According to a survey Alakeel recently conducted on social media, “almost 80 percent of (Saudi) girls were keen to study STEM, but securing a job after the degree remains the challenge,” she said.
Maha Al-Taleb, 22, graduated earlier this year with a degree in technology from KSU, specializing in IT networks and security.
“It’s common for girls in the Kingdom to opt for STEM education,” said Al-Taleb, who now works in a public sector company in Riyadh as a junior information security analyst.
“Saudi women are ambitious. We’re acquiring high degrees and seeking successful careers. I don’t know why the world assumes that Saudi women are a backward tribal species who have no say in these matters. This entire perception is flawed.”
Al-Taleb got a job offer immediately after university, but realizes that not all her peers are as fortunate. Women “are facing problems in securing jobs, not because companies don’t want to hire us, but because employment for Saudi youths is a major challenge,” she said.
“In today’s Saudi Arabia, parents are encouraging their daughters to get a degree not just in the Kingdom; they also want them to go to Western universities. It has become a common phenomenon. Things have changed. Women are a crucial part of the nation’s development process.”
Not all women graduating in the Kingdom are as lucky, among them Razan Al-Qahtani. “It has been several months since I graduated, yet I haven’t been able to find a job. It has been a struggle so far,” said the 25-year-old IT graduate. “We have more talented and qualified girls, especially in the field of technology, but there are few jobs available. It’s a difficult situation, but we’re hopeful things will change very soon.”
Al-Qahtani expressed confidence that the Kingdom’s Vision 2030 reform plan will bring opportunities for qualified Saudis.
As part of Vision 2030, the government has committed to raise employment among Saudi women.
Alakeel said the government is working hard to find a solution, and it is only a matter of time until more such jobs are on offer.
“As per Vision 2030, there will be more jobs, including technical jobs, available in the country. Once we have more jobs, women will eventually get their due share,” she added. According to Alakeel, female empowerment and promotion to leading roles have made huge progress in Saudi Arabia, and this may affect existing STEM job opportunities.
“We’re glad to see Her Royal Highness Princess Reema bint Bandar Al-Saud becoming the first female ambassador of the country. It only suggests change is on the way,” Alakeel said.

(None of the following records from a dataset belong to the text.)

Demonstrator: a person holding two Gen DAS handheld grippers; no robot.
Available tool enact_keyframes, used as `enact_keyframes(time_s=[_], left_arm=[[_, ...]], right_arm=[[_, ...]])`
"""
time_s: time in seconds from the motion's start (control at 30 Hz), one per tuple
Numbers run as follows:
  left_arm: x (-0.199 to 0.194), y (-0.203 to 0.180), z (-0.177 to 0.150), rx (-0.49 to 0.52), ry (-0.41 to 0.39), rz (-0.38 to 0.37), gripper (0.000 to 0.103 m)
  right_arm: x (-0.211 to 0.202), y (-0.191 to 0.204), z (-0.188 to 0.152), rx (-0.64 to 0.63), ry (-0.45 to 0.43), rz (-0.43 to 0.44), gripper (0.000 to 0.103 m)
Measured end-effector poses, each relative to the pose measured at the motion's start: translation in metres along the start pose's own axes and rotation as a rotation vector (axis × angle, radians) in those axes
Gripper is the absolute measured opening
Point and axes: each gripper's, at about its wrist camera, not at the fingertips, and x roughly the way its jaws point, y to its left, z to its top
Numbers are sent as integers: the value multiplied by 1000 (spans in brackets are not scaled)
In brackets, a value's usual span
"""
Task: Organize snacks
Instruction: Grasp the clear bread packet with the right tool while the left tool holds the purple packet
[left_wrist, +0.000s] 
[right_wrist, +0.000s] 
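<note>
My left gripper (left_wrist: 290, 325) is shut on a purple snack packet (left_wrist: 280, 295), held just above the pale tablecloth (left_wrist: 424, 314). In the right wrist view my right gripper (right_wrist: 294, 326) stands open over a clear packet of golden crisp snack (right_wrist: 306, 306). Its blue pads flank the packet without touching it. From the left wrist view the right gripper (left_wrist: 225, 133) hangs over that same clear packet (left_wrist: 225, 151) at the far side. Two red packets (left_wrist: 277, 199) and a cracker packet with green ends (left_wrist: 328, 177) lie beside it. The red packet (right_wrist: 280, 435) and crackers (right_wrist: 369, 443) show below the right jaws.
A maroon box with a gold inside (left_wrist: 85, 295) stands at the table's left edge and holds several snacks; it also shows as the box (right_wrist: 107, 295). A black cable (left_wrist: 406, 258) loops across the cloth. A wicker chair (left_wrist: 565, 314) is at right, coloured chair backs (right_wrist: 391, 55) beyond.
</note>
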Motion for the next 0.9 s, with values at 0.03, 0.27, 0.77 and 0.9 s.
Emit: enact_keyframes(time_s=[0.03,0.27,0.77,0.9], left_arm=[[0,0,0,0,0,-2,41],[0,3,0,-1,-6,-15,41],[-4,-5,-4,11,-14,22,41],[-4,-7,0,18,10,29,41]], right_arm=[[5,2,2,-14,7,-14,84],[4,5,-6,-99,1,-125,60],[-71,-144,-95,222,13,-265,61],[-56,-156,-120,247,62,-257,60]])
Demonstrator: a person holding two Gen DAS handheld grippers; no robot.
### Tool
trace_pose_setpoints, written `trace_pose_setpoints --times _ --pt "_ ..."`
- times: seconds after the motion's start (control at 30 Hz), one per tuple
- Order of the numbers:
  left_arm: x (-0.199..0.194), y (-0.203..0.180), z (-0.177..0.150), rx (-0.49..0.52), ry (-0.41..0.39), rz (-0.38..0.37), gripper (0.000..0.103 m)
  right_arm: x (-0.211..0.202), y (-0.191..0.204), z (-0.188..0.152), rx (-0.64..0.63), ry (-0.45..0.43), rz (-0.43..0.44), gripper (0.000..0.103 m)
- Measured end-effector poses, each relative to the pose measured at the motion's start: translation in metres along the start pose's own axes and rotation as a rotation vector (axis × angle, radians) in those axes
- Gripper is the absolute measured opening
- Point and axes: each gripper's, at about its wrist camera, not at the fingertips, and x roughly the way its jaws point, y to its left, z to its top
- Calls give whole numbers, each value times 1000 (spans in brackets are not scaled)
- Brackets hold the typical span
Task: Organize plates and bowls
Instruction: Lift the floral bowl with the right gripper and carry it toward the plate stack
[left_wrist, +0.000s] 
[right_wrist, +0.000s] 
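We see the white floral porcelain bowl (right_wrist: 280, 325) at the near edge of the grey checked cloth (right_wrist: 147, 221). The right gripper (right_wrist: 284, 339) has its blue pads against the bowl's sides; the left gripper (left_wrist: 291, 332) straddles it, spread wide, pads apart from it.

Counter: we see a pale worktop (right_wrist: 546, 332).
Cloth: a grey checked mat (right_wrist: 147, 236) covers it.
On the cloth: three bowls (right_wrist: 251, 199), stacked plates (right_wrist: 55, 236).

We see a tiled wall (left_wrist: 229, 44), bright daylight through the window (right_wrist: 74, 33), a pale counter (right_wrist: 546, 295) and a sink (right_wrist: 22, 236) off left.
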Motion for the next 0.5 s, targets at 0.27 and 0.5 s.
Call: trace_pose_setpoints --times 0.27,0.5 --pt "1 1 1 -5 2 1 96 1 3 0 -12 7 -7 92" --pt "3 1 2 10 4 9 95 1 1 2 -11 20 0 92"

Al-Taleb expressed pride in the way her parents have supported her, saying: “My father isn’t educated and my mother has basic literacy, but both provided me with the education I desired. They want their daughters to be as successful as their sons.”
Like women in any country, the transition from university to the workplace is not always easy, even for young Saudi women with technology degrees. Yet they are not losing hope.
“We realize these are difficult times in terms of employment, especially in technology-related fields, but things will change,” Al-Taleb said. “Saudi women will soon be ruling the fields of STEM all over the country.”